Q2: What happens if I delete a workspace or folder?
- The reports inside are deleted permanently (or moved to a recycle bin, depending on the platform). Ensure you back up critical reports before removal.
Q3: Are there audit logs that show who has viewed a report?
- Power BI: Activity logs in the Admin portal capture view events.
- Tableau: The Usage tab provides view counts per user.
- Data Studio: Google Drive’s Version history and Activity panel show access events.
- Salesforce: Setup → Event Monitoring logs report access.
Q4: Can I set row‑level security (RLS) to limit data within a report, even if the report is visible to many users?
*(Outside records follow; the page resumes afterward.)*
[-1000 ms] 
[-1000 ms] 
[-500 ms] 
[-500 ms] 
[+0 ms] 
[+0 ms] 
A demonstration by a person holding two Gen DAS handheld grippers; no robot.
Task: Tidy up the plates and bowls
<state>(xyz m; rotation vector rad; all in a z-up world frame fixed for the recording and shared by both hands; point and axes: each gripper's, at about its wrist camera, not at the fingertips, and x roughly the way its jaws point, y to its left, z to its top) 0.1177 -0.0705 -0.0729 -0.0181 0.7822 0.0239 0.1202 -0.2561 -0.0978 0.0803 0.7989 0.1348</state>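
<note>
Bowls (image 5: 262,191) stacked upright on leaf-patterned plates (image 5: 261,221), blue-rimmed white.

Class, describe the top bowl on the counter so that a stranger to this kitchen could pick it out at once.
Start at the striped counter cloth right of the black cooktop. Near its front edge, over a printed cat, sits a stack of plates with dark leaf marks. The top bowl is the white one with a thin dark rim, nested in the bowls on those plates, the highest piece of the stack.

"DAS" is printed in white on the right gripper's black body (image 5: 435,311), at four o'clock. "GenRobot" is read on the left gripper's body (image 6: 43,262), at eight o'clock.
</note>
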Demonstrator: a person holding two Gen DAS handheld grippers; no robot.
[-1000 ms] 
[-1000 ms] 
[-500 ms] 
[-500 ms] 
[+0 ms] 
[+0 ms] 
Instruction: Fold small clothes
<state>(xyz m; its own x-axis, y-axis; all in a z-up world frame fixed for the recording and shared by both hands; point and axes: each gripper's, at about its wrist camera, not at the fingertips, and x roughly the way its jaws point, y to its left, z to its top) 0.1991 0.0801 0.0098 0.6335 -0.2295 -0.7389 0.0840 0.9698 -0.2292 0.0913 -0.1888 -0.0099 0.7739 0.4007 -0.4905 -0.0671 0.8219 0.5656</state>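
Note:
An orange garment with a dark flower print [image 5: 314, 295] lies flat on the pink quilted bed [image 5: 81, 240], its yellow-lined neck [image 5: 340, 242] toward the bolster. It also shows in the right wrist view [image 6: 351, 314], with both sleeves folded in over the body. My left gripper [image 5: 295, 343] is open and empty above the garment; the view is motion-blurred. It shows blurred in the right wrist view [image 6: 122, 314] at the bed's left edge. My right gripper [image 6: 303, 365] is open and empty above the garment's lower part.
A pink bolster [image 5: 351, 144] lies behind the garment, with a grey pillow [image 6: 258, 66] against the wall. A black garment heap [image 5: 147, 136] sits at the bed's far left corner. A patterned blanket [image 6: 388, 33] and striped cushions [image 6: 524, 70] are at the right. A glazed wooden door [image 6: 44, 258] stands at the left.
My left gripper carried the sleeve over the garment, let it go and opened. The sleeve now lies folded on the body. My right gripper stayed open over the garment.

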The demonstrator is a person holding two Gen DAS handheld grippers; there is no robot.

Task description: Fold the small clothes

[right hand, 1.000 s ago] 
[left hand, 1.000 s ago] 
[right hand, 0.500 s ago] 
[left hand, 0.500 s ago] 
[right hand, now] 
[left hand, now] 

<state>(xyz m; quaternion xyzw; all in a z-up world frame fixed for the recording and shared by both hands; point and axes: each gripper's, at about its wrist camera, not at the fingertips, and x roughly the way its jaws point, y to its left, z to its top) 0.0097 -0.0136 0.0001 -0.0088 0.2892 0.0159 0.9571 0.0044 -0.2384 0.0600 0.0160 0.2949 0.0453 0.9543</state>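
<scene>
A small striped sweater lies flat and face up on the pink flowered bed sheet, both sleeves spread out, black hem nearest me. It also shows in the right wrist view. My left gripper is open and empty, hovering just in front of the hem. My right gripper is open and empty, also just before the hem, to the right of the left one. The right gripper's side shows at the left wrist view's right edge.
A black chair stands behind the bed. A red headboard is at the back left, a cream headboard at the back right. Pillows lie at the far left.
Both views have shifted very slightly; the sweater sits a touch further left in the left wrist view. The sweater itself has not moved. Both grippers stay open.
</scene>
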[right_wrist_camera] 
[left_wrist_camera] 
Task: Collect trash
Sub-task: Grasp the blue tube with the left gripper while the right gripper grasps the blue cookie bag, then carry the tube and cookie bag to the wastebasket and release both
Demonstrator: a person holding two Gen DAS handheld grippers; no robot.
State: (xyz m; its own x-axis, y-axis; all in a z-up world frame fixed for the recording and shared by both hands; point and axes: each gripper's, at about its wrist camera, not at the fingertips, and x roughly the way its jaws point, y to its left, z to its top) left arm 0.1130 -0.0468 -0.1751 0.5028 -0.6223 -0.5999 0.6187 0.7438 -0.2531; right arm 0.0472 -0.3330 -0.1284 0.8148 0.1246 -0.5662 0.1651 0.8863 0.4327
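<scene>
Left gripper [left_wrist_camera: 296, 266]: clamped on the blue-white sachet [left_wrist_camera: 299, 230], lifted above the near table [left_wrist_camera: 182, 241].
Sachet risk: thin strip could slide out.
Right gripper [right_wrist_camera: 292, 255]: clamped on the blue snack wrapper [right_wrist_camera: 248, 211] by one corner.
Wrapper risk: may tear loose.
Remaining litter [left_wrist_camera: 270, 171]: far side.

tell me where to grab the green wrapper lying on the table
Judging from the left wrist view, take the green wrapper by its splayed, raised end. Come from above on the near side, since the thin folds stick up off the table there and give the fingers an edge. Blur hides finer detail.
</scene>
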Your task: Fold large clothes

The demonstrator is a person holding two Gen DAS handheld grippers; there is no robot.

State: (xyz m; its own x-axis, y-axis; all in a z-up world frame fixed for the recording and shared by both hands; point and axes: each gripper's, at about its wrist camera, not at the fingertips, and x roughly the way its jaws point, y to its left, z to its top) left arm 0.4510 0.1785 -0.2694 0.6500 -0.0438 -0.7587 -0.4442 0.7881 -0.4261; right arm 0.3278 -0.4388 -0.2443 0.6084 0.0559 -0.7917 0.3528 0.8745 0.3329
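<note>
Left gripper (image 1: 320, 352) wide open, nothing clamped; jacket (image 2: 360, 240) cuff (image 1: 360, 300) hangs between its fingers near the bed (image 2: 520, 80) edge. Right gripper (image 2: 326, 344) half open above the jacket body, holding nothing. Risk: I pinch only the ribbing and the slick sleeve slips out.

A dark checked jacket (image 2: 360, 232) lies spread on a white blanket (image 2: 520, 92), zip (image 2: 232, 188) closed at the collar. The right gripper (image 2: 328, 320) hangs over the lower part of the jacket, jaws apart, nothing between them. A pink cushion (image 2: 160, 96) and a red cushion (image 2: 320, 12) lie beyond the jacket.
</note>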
- Yes. All four platforms support RLS or equivalent filtering mechanisms that restrict data based on the viewer’s identity, ensuring that even if a report is broadly visible, each user only sees the rows they’re authorized to see.
Conclusion
By default, the ability to view a saved report hinges on ownership and the permissions of the container—whether it’s a Power BI workspace, Tableau project, Google Drive file, or Salesforce folder. Implement a regular audit routine, put to work row‑level security for granular control, and document every change to maintain a clear audit trail. Day to day, recognizing these default settings helps you avoid accidental data leaks, comply with governance standards, and streamline collaboration. On the flip side, always start by checking the container’s access list, verify inherited permissions, and adjust sharing settings to match the sensitivity of the data. With these practices in place, you can confidently share insights while safeguarding the information that powers your organization.